WORK REQUEST: Your output should consist of the data, copied exactly.

DATA SHOWN:
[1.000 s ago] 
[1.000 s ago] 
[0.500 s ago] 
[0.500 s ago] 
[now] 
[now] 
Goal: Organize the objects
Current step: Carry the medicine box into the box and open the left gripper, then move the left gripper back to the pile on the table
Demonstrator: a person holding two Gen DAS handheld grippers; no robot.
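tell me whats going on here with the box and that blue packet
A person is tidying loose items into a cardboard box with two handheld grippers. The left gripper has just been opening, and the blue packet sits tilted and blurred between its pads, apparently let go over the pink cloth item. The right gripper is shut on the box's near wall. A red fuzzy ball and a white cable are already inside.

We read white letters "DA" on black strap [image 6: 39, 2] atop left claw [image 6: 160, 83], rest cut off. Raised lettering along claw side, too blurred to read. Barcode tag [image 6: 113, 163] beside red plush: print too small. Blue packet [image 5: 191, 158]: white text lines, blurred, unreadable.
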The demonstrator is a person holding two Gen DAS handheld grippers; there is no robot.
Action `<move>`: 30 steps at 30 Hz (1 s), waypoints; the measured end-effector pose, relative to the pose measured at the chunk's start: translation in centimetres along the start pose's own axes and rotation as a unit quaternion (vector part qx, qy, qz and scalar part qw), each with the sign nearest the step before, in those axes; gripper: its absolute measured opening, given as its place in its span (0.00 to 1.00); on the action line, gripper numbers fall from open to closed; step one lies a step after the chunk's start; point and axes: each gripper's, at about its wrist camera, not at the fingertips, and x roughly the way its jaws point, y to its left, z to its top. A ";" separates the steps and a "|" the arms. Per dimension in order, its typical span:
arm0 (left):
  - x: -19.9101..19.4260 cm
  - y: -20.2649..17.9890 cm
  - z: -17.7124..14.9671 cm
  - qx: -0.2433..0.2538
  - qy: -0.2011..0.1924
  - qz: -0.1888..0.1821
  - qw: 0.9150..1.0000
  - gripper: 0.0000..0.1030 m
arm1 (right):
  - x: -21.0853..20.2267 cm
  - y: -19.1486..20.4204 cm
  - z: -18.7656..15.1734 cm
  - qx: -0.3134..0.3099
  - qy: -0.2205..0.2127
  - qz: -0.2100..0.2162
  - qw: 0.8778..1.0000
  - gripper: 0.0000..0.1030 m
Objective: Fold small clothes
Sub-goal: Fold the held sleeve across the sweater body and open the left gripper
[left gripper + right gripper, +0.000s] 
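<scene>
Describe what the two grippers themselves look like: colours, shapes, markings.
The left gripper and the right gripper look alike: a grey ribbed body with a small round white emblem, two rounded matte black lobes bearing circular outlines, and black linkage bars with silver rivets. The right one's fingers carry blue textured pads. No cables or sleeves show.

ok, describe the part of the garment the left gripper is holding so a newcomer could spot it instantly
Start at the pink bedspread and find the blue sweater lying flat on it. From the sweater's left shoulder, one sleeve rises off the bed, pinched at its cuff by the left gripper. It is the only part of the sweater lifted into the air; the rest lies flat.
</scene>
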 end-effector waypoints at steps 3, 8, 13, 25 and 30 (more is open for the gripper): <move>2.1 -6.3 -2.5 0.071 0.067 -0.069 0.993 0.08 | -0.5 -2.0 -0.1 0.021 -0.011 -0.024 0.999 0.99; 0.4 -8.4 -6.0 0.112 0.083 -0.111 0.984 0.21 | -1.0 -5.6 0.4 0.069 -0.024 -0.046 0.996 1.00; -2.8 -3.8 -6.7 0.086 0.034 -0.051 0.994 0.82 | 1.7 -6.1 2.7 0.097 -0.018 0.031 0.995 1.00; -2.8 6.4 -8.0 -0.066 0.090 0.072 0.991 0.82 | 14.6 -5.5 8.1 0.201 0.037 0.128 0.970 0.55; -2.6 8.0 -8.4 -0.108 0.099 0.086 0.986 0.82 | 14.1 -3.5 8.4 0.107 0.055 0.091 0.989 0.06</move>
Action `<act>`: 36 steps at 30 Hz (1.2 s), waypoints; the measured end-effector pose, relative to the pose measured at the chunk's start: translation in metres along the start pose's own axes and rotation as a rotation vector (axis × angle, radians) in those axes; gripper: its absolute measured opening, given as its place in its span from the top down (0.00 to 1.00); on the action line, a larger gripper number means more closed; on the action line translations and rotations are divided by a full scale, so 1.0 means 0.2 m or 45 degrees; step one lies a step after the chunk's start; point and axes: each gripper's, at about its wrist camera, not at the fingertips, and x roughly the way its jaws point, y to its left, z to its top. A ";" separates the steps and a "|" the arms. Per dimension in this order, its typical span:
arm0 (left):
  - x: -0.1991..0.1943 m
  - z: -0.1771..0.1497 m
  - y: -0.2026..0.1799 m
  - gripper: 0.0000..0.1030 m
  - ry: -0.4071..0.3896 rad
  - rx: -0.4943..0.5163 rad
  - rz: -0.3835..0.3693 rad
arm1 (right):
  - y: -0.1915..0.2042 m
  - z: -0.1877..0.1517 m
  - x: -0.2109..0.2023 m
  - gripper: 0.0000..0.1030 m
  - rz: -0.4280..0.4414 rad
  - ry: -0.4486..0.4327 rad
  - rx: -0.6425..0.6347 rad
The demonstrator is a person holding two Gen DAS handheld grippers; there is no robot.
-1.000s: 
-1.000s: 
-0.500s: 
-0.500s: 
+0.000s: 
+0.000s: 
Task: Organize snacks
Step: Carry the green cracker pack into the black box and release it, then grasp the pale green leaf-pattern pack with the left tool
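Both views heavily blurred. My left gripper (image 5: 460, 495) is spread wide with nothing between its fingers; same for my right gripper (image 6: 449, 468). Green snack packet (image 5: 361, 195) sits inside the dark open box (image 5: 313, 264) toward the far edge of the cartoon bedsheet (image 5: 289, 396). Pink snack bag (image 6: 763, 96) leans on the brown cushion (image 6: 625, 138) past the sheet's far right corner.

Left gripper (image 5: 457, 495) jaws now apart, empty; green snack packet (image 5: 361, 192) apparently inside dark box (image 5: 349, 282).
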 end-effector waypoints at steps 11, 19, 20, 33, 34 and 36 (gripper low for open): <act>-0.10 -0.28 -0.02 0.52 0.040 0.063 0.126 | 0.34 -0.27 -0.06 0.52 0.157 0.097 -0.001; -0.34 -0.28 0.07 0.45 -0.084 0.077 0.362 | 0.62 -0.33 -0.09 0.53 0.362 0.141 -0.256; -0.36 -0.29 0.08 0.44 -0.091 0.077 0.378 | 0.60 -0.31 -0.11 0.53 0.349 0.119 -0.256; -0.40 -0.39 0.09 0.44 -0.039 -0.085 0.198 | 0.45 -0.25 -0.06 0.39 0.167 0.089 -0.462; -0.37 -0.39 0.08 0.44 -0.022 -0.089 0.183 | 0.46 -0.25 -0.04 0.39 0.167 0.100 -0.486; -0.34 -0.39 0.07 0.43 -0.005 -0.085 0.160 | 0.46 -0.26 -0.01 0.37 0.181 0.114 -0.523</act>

WRITTEN REPLY:
[1.000 s ago] 
[1.000 s ago] 
[0.500 s ago] 
[0.500 s ago] 
[now] 
[now] 
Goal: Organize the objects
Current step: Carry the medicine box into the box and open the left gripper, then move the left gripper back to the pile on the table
Demonstrator: a person holding two Gen DAS handheld grippers; no robot.
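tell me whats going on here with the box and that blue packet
A person is tidying loose items into a cardboard box with two handheld grippers. The left gripper has just been opening, and the blue packet sits tilted and blurred between its pads, apparently let go over the pink cloth item. The right gripper is shut on the box's near wall. A red fuzzy ball and a white cable are already inside.

We read white letters "DA" on black strap [image 6: 39, 2] atop left claw [image 6: 160, 83], rest cut off. Raised lettering along claw side, too blurred to read. Barcode tag [image 6: 113, 163] beside red plush: print too small. Blue packet [image 5: 191, 158]: white text lines, blurred, unreadable.
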The demonstrator is a person holding two Gen DAS handheld grippers; there is no robot.
Action `<move>`: 30 steps at 30 Hz (1 s), waypoints; the measured end-effector pose, relative to the pose measured at the chunk's start: translation in centimetres along the start pose's own axes and rotation as a unit quaternion (vector part qx, qy, qz and scalar part qw), each with the sign nearest the step before, in those axes; gripper: its absolute measured opening, given as its place in its span (0.00 to 1.00); on the action line, gripper numbers fall from open to closed; step one lies a step after the chunk's start; point and axes: each gripper's, at about its wrist camera, not at the fingertips, and x roughly the way its jaws point, y to its left, z to its top. A ";" separates the steps and a "|" the arms. Per dimension in order, its typical span:
arm0 (left):
  - x: -19.9101..19.4260 cm
  - y: -20.2649..17.9890 cm
  - z: -17.7124..14.9671 cm
  - qx: -0.2433..0.2538
  - qy: -0.2011..0.1924
  - qz: -0.1888..0.1821
  - qw: 0.9150..1.0000
  - gripper: 0.0000..0.1030 m
arm1 (right):
  - x: -21.0853..20.2267 cm
  - y: -19.1486..20.4204 cm
  - z: -18.7656..15.1734 cm
  - qx: -0.3134..0.3099
  - qy: -0.2205..0.2127
  - qz: -0.2100..0.2162
  - qw: 0.8778..1.0000
  - gripper: 0.0000..0.1030 m
Objective: Fold small clothes
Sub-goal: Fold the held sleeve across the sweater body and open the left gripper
[left gripper + right gripper, +0.000s] 
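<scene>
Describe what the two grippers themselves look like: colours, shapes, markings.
The left gripper and the right gripper look alike: a grey ribbed body with a small round white emblem, two rounded matte black lobes bearing circular outlines, and black linkage bars with silver rivets. The right one's fingers carry blue textured pads. No cables or sleeves show.

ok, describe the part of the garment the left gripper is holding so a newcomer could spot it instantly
Start at the pink bedspread and find the blue sweater lying flat on it. From the sweater's left shoulder, one sleeve rises off the bed, pinched at its cuff by the left gripper. It is the only part of the sweater lifted into the air; the rest lies flat.
</scene>
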 end-effector waypoints at steps 3, 8, 13, 25 and 30 (more is open for the gripper): <move>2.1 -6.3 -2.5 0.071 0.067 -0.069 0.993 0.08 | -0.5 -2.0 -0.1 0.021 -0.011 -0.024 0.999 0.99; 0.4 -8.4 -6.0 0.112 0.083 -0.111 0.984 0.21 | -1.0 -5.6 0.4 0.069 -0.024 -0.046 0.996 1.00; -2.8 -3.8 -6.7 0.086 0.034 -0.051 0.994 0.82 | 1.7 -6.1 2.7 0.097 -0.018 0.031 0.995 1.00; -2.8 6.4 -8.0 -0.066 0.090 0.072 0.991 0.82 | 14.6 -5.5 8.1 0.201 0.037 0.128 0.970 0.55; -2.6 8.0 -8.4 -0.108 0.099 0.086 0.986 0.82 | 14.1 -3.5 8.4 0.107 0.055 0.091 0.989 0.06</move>
Action `<act>`: 36 steps at 30 Hz (1.2 s), waypoints; the measured end-effector pose, relative to the pose measured at the chunk's start: translation in metres along the start pose's own axes and rotation as a rotation vector (axis × angle, radians) in those axes; gripper: its absolute measured opening, given as its place in its span from the top down (0.00 to 1.00); on the action line, a larger gripper number means more closed; on the action line translations and rotations are divided by a full scale, so 1.0 means 0.2 m or 45 degrees; step one lies a step after the chunk's start; point and axes: each gripper's, at about its wrist camera, not at the fingertips, and x roughly the way its jaws point, y to its left, z to its top. A ";" separates the steps and a "|" the arms. Per dimension in this order, its typical span:
arm0 (left):
  - x: -0.1991..0.1943 m
  - z: -0.1771..0.1497 m
  - y: -0.2026..0.1799 m
  - gripper: 0.0000..0.1030 m
  - ry: -0.4071..0.3896 rad
  - rx: -0.4943..0.5163 rad
  - rz: -0.3835..0.3693 rad
arm1 (right):
  - y: -0.1915..0.2042 m
  - z: -0.1877..0.1517 m
  - x: -0.2109..0.2023 m
  - gripper: 0.0000..0.1030 m
  - rz: -0.4280..0.4414 rad
  - ry: -0.4486..0.4327 rad
  - rx: -0.6425..0.6347 rad
The demonstrator is a person holding two Gen DAS handheld grippers; there is no robot.
-1.000s: 
-1.000s: 
-0.500s: 
-0.500s: 
+0.000s: 
+0.000s: 
Task: Organize snacks
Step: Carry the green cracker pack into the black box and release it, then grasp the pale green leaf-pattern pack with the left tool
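Both views heavily blurred. My left gripper (image 5: 460, 495) is spread wide with nothing between its fingers; same for my right gripper (image 6: 449, 468). Green snack packet (image 5: 361, 195) sits inside the dark open box (image 5: 313, 264) toward the far edge of the cartoon bedsheet (image 5: 289, 396). Pink snack bag (image 6: 763, 96) leans on the brown cushion (image 6: 625, 138) past the sheet's far right corner.

Left gripper (image 5: 457, 495) jaws now apart, empty; green snack packet (image 5: 361, 192) apparently inside dark box (image 5: 349, 282).
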 end-effector waypoints at steps 11, 19, 20, 33, 34 and 36 (gripper low for open): <act>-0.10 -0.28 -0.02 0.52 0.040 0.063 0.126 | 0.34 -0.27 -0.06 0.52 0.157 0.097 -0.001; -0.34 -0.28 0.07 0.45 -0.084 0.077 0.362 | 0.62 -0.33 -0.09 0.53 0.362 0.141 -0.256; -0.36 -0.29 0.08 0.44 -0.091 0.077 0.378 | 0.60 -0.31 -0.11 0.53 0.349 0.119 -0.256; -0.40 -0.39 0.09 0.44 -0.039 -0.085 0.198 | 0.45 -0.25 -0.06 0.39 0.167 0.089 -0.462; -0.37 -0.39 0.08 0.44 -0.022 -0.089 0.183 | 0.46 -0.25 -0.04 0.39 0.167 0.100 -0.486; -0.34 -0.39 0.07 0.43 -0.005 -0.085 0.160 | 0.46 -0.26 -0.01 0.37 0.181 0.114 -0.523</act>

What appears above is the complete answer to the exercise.